The solid-state sodium-ion battery is regarded as the next generation battery to replace the current commercial lithium-ion battery, with the advantages of abundant sodium resources, low price, higher energy density, faster charging, longer lifespan and high-level safety. A Chinese EV company has currently started producing cars with this battery technology and in the near future it could also be used for utility electrical grid energy storage.

Worldwide, large hydroelectric and pumped storage project starts have declined significantly in recent years due to cost overruns and environmental damage. Pumped storage plants for hydroelectric power in the United States were built primarily between 1960 and 1990. Nearly half of the pumped storage capacity still in operation was built in the 1970s.

An Oxford University study concluded that large hydro capital projects (e.g. pumped storage) increase in cost an average of 92% from the original cost estimate to the actual cost on project completion.

One current example is the Snowy Hydro Snowy 2.0 Pumped Storage Project in Australia. I have included the following excerpts as a reference:

The Guardian – Aug. 30, 2023

The giant Snowy 2.0 pumped hydro project in the Kosciuszko national park, first touted by the Turnbull government in 2017 as costing $2bn, was later revised to a cost of $5.9bn. That tally, though, has escalated to $12bn, with that estimate contingent on completion by the end of 2028.”

The 2.0 project also excludes the $5bn HumeLink project that will connect it to the wider grid. That tab will be picked up by NSW (New South Wales) consumers.”

Another example is the BC Hydro BC Site C dam. The following is an excerpt from Narwhal reporter Sarah Cox:

Marc Eliesen was at the helm of BC Hydro in the early 1990s when its board of directors decided not to build the dam, in large part due to geotechnical risks. The Site C project’s original budget was ‘illusionary’, Eliesen told me, accurately predicting the dam would be beset by enormous cost overruns.
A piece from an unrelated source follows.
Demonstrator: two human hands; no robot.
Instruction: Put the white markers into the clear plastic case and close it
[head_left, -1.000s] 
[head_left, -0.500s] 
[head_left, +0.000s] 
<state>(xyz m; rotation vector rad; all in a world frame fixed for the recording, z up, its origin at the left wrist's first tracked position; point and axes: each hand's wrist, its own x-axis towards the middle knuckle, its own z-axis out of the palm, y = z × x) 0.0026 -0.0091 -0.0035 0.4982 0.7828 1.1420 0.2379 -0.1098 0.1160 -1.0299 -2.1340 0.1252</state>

He was a fierce critic of the BC government’s decision to push forward on construction amid mounting geotechnical problems that were kept secret from the public. A rational person would have said ‘Enough is enough, let’s stop now,’ he said in 2021.”

The Site C dam is the most expensive dam in Canadian history, and not nearly the largest. Approved as an $8.8 billion project in 2014, the dam’s price tag soared to $10.7 billion just three years later. The BC NDP government approved another increase in 2021, inflating the budget to $16 billion.

Speaking of “illusionary” (given many hydro project histories), the current $4.3 billion project cost projection for the proposed Ontario Pumped Storage project is years out of date and should be revised by extrapolating a more realistic cost projection for the expected completion date.

There isn’t any ‘warranty 100 years’ with this pumped storage project. Advances in newer energy storage technologies could make this Ontario Pumped Storage project obsolete within a few years. This would be at the expense of the Ontario taxpayers and electricity ratepayers.